Paleomagnetic evidence for clockwise rotation and tilting in the eastern Tethyan Himalaya SE Tibet; implications for the Miocene tectonic evolution of the NE Himalaya



Tectonophysics 493.1-2



Crustal movement around and away from the Namche Barwa syntaxis is indicated in the Asian velocity field inferred from GPS data and Quaternary fault slip rates. Nevertheless, there is a limited field-based control on the rotational history of the north-eastern Himalayan arc. Exploring the poly-phase nature of deformation, within the Cretaceous diorite dykes and their host-rock (Triassic flysch), in the eastern Tethyan Himalaya (90 degrees -92 degrees E), combined with new remote sensing data and existing thermo-geochronological data, allow us to unravel the kinematic relationship between paleomagnetic remanence vectors and the deformation phases. Decay at 325 degrees C in high temperature susceptibility curves and in the thermal demagnetization of the SIRM indicate that the characteristic remanent magnetization in the Cretaceous diorite dykes is carried by pyrrhotite.
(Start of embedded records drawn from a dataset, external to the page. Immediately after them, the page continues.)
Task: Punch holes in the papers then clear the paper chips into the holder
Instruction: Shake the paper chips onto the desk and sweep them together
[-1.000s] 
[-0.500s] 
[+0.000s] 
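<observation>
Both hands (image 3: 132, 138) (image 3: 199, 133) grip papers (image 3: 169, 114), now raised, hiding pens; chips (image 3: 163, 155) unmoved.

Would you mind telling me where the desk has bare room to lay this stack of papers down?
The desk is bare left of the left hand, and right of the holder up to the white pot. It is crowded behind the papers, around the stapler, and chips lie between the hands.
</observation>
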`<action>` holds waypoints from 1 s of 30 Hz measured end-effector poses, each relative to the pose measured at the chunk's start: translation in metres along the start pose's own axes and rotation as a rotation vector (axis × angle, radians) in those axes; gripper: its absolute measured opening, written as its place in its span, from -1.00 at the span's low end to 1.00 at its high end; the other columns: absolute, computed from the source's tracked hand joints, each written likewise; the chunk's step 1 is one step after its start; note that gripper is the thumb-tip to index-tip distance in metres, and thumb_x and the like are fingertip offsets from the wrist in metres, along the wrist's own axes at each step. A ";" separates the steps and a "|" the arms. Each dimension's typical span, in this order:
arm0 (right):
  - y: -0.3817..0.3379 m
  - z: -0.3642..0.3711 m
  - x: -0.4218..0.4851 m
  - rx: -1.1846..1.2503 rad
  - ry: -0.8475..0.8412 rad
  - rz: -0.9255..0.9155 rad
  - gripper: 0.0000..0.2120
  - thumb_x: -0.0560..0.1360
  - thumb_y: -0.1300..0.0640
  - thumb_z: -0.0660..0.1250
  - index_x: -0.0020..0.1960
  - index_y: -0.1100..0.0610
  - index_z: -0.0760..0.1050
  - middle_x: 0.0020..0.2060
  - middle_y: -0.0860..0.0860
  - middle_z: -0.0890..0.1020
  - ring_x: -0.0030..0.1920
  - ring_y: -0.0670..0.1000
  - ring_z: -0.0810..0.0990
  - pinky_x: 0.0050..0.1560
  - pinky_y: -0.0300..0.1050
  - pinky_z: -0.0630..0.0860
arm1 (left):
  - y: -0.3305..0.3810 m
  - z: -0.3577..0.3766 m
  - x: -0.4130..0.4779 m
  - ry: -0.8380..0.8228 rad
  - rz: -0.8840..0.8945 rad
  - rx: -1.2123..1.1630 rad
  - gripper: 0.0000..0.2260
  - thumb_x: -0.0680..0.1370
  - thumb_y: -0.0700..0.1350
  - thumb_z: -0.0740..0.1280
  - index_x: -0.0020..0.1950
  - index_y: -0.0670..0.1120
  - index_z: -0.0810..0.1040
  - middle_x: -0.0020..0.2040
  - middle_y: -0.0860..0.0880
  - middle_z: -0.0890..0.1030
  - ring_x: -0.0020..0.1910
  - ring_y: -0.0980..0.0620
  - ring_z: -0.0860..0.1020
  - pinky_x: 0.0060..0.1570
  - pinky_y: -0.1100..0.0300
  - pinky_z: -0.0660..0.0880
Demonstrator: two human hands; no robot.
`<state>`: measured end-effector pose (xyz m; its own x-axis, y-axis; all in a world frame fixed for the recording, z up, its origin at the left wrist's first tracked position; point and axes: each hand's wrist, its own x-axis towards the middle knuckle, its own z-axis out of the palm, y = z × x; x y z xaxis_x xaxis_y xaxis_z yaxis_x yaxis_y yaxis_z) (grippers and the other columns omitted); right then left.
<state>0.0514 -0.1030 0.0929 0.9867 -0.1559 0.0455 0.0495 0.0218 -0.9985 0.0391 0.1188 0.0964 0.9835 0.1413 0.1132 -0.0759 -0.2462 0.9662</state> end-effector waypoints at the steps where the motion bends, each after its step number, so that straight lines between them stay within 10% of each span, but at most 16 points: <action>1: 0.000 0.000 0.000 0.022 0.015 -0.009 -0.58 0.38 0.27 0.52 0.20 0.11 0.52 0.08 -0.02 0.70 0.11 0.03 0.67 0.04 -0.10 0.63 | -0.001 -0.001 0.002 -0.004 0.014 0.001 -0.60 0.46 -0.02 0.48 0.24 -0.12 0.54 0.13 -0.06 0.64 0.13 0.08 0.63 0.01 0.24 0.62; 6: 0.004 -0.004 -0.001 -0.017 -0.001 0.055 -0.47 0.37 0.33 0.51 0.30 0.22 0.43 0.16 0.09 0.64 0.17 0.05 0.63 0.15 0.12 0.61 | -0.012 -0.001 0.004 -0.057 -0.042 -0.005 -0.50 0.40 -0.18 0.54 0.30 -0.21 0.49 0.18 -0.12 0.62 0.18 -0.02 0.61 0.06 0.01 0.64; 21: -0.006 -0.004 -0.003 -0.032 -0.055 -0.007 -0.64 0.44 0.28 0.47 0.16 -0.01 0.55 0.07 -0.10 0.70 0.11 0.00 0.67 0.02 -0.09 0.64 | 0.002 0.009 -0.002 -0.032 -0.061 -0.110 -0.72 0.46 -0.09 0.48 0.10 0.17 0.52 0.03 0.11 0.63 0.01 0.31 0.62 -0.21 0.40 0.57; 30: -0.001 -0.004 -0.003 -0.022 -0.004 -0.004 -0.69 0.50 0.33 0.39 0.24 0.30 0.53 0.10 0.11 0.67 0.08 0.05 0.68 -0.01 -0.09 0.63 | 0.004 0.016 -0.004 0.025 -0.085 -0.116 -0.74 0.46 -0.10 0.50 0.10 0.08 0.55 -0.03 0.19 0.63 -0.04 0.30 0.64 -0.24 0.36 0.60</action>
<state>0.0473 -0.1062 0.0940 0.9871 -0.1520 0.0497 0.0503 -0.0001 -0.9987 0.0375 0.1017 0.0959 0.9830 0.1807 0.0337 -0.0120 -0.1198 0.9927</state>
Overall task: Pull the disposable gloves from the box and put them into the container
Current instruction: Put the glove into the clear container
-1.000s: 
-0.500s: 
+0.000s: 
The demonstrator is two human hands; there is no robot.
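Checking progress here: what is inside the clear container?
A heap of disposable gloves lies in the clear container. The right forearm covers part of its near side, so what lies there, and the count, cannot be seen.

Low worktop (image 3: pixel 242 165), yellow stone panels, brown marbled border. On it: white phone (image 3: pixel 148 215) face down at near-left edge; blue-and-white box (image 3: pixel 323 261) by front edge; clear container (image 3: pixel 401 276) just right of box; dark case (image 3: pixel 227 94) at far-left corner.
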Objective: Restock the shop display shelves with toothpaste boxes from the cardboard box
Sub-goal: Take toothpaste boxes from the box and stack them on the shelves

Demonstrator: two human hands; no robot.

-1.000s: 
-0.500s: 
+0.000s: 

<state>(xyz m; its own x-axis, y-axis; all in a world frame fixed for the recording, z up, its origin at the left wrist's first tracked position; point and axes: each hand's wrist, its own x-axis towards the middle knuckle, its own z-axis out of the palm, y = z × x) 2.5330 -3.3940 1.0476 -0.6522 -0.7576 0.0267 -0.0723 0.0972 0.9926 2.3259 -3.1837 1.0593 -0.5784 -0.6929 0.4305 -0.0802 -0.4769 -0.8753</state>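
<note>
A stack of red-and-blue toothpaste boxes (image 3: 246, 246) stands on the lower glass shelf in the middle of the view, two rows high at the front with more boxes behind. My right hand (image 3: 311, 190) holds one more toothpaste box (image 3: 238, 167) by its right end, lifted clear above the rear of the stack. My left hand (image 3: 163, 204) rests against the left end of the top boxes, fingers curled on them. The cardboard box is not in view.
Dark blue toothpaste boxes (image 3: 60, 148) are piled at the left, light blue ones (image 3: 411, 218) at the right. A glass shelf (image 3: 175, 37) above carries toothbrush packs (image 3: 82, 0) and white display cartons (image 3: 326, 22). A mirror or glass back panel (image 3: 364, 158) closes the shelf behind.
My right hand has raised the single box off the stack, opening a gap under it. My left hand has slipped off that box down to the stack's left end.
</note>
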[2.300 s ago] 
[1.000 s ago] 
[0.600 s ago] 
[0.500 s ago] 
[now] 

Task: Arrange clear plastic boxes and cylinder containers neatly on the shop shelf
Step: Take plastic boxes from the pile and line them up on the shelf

The pyrrhotite component unblocks at 280-350 degrees C, revealing normal and reverse polarities. It is of post-folding origin with a mean remanence direction of 019 degrees /28 degrees and 001 degrees /20 degrees in the eastern (Qonggyai valley) and western (Nagarze) part of the sampling area, respectively. The nearly equal 22 Ma K-Ar age of the last metamorphic event support that the remanence is post-Eohimalayan folding and likely of thermoremanent or thermo-chemical origin. Comparison of the declination with respect to the Early-Miocene reference direction, yields a trend from no apparent rotation in the west to 20 degrees clockwise rotation in the east with respect to the stable Indian plate. This result can be kinematically related to the Middle to Late-Miocene strain partitioning between far-field southeast extrusion of SE Tibet and near-field strike-slip faulting and E-W extension. Furthermore the observed pattern of tilting around horizontal axis may reflect concealed North Himalayan doming.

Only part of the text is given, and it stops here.